9 décembre. Arrêt forcé. Je viens d’aller [   ] parce que les camarades aux tranchées, dans 6 jours, ce sera mon tour. On a de l’eau jusqu’aux genoux et de la boue par-dessus la tête…

J’ai reçu les deux paquets. Celui du BM d’abord et ensuite le tien. Tu es vraiment bonne. Je me crus un instant dans le civil. Les lundis me vont épatamment et je puis enfin me laver les dents, ce qui n’était pas du luxe. Le calot me va comme sur mesure et le reste aussi. Le tabac est en fumée. Demande à Raoul s’il veut m’envoyer son paletot de cuir s’il n’en a pas besoin, car il me sera utile comme fantassin d’occasion. Nous touchons les mousquetons avec baïonnettes, ce qui est tout de même quelque chose, car charger avec nos carabines n’a rien de drôle ni de terrible, et les Boches en ont déjà profité avec le 2e Dragons.

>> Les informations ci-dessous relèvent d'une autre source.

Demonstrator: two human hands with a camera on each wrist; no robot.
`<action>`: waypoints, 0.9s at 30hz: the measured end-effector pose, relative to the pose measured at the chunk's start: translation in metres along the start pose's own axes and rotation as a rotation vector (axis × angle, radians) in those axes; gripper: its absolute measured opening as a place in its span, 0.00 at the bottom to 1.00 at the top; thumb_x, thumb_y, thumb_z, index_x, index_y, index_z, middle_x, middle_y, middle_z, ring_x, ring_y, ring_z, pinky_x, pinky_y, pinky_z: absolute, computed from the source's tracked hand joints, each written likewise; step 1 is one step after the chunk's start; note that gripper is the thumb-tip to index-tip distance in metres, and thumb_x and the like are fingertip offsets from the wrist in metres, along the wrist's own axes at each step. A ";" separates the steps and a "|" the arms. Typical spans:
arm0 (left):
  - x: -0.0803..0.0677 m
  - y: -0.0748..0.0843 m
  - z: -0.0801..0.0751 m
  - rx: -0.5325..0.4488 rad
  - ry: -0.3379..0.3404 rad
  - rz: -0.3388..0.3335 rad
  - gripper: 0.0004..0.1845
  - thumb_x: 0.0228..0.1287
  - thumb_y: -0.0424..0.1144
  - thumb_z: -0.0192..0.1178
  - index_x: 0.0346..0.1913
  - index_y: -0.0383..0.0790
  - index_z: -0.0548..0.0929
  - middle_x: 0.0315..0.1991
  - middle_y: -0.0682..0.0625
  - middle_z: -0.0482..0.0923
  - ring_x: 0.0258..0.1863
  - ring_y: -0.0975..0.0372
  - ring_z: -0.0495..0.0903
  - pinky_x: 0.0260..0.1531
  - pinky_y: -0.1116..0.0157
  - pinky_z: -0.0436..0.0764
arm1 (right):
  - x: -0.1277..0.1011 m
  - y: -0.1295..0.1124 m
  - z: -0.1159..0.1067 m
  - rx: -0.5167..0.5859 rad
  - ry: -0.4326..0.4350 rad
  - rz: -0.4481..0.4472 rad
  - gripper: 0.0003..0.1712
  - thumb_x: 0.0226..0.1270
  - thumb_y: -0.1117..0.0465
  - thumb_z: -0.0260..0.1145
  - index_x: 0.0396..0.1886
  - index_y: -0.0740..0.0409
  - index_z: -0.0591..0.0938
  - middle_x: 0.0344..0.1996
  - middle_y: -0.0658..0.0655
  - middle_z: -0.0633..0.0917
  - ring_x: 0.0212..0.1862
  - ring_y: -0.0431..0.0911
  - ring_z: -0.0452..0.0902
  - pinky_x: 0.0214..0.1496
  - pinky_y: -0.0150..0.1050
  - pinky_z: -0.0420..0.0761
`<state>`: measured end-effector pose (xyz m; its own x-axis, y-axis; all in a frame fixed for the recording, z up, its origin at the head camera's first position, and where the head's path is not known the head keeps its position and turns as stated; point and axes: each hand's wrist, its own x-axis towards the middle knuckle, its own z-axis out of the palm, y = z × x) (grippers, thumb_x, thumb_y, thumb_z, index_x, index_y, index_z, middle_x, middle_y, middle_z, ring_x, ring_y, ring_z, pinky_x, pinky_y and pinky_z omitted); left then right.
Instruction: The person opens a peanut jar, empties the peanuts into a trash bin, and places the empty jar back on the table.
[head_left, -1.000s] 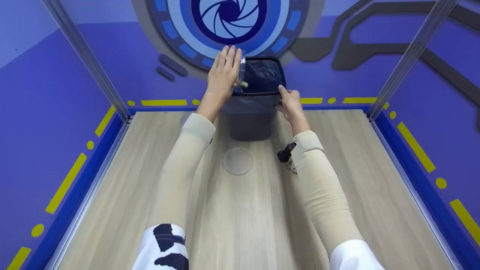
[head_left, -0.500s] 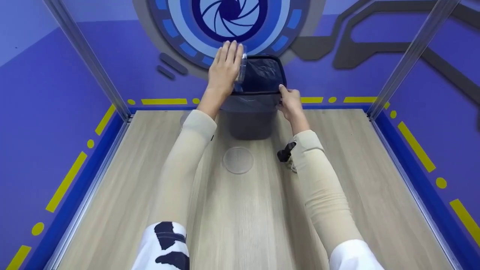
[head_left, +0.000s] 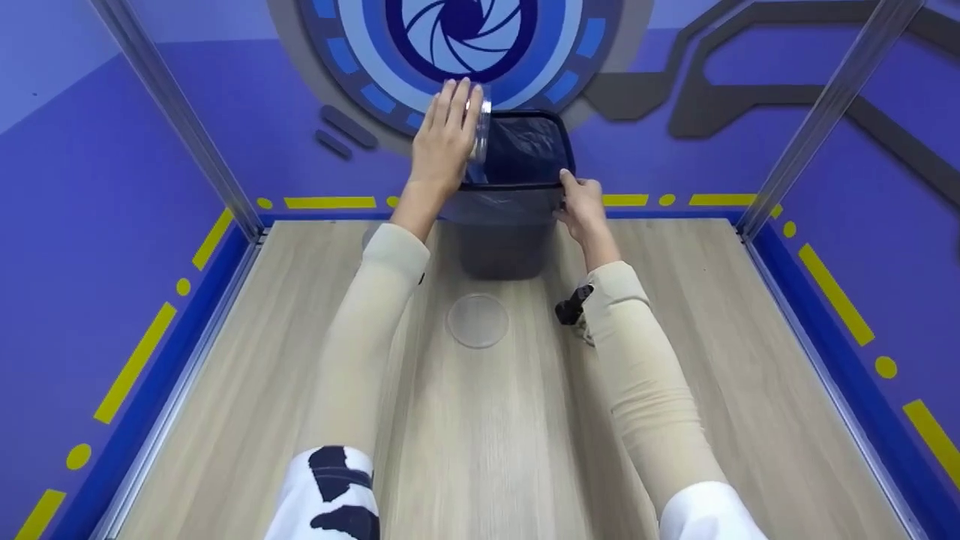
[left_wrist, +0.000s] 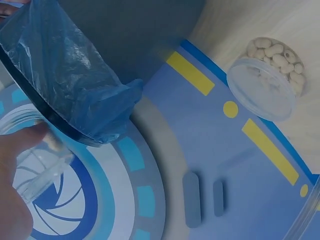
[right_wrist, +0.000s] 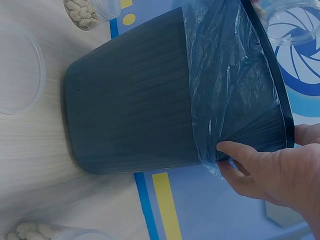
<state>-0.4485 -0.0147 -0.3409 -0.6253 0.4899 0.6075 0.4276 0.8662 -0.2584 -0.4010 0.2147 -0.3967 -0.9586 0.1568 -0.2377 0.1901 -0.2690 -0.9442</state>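
Note:
My left hand (head_left: 441,146) holds a clear plastic jar (head_left: 482,127) on its side at the left rim of a dark waste bin (head_left: 502,244). In the left wrist view the thumb lies across the jar's wall. A few pale pieces show blurred beside it. My right hand (head_left: 583,206) grips the bin's near right corner, thumb over the rim and fingers on the outside. Under those fingers the thin bluish bin liner (right_wrist: 230,75) folds down over the bin's wall. The jar's far side is hidden behind my left hand.
A round clear lid (head_left: 478,321) lies on the wooden table in front of the bin. Left of the bin stands a lidded jar of pale peanut-like pieces (left_wrist: 280,60). Another jar with similar pieces (right_wrist: 32,232) sits by my right forearm. A patterned wall is behind the bin.
Yellowish pieces at the jar's mouth a second ago no longer show there. My left hand and the jar have shifted slightly up; my right hand stays on the rim.

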 end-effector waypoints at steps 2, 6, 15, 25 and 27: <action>0.000 0.000 0.000 -0.004 -0.006 -0.005 0.37 0.68 0.20 0.54 0.79 0.34 0.58 0.78 0.37 0.57 0.78 0.46 0.56 0.79 0.56 0.52 | 0.001 0.001 0.000 0.001 0.002 0.003 0.37 0.82 0.54 0.51 0.81 0.66 0.52 0.78 0.66 0.56 0.78 0.56 0.55 0.75 0.52 0.65; -0.001 0.002 0.000 -0.021 0.035 0.006 0.36 0.69 0.22 0.54 0.78 0.35 0.59 0.77 0.37 0.58 0.77 0.46 0.56 0.79 0.57 0.52 | 0.001 0.002 0.000 -0.001 0.000 0.011 0.37 0.82 0.54 0.51 0.81 0.66 0.52 0.78 0.65 0.57 0.78 0.56 0.57 0.75 0.51 0.65; -0.002 0.007 0.004 -0.038 0.061 0.021 0.34 0.69 0.19 0.49 0.77 0.34 0.61 0.76 0.37 0.60 0.77 0.46 0.58 0.79 0.56 0.52 | 0.002 0.001 0.000 0.012 0.009 0.016 0.38 0.82 0.54 0.51 0.81 0.66 0.52 0.77 0.66 0.59 0.77 0.57 0.57 0.76 0.52 0.64; -0.004 0.007 0.011 0.004 0.135 0.031 0.30 0.72 0.20 0.45 0.75 0.35 0.65 0.74 0.38 0.65 0.75 0.46 0.62 0.78 0.55 0.57 | -0.001 0.001 0.000 -0.007 0.004 -0.003 0.35 0.82 0.53 0.51 0.79 0.67 0.57 0.72 0.66 0.65 0.72 0.56 0.66 0.74 0.49 0.68; -0.002 0.007 0.010 0.008 0.130 0.029 0.30 0.72 0.21 0.46 0.75 0.35 0.65 0.74 0.38 0.65 0.74 0.46 0.62 0.78 0.55 0.57 | -0.002 0.001 0.000 -0.010 0.010 -0.004 0.35 0.82 0.53 0.51 0.78 0.67 0.58 0.72 0.66 0.65 0.72 0.56 0.67 0.74 0.50 0.68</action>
<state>-0.4508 -0.0082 -0.3518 -0.5226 0.4984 0.6917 0.4384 0.8529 -0.2833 -0.3993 0.2147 -0.3970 -0.9572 0.1674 -0.2359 0.1882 -0.2591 -0.9473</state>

Voilà longtemps que je n’ai de nouvelles d’Élisabeth et je commence à fulminer. Il paraît que nous avons maintenant une artillerie lourde épatante. Cela fait plaisir. Pas de nouvelles de Jean. Il est dans la région où nous étions d’abord avec de Castelnau, avec qui nous sommes encore ici. Il n’a pas l’air d’un imbécile. Je ne peux plus écrire, j’ai les mains gelées. Je vais mettre ma lettre au train ; il paraît qu’elles arrivent vite de cette façon.


Mets groupe A, cela marche bien ainsi. Nous sommes toujours à Tincques et nous allons dans les tranchées au mont Saint-Éloi et à Arras, pauvre patelin qui était si joli il y a deux mois. On ne peut se faire une idée de ce qui en reste.

Je vous embrasse tous et vous dis à bientôt.

Jacques

Même adresse


Le 13 décembre 1914

Ma chère maman

Nous avons enfin changé de cantonnement pour tomber plus mal malgré tout. Nous avons touché des mousquetons avec coupe-choux. Dire que maintenant, nous nous plaignons et que nous ne faisons plus rien. D’après les journaux, tout va bien excepté pour les Boches. Si cela pouvait les faire partir d’ici, ça ne ferait pas de mal car nous commençons à connaître la région. As-tu des nouvelles de Jean ? Et de Georges. Donne-m’en s’il tu en as. La santé est toujours bonne malgré le mauvais temps.

Ceux qui reviennent des tranchées n’ont pas envie d’y retourner. Ils ont de l’eau jusqu’au ventre sans exagération, ce qui n’a rien de drôle, surtout pour 48 heures et tu penses s’ils reviennent jolis.

Écris-moi souvent et de longues lettres, tu me feras bien plaisir. Écris maintenant comme ceci, c’est épatant :

23e Drag.
5e esc.
4e pel.
Par secteur postal n° 128, c’est tout.

C’est une innovation intelligente, et pratique si nous changeons de régions, nous changerons de secteur et c’est tout

Dis bien des choses de ma part à toute la famille et embrasse tout le monde de ma part.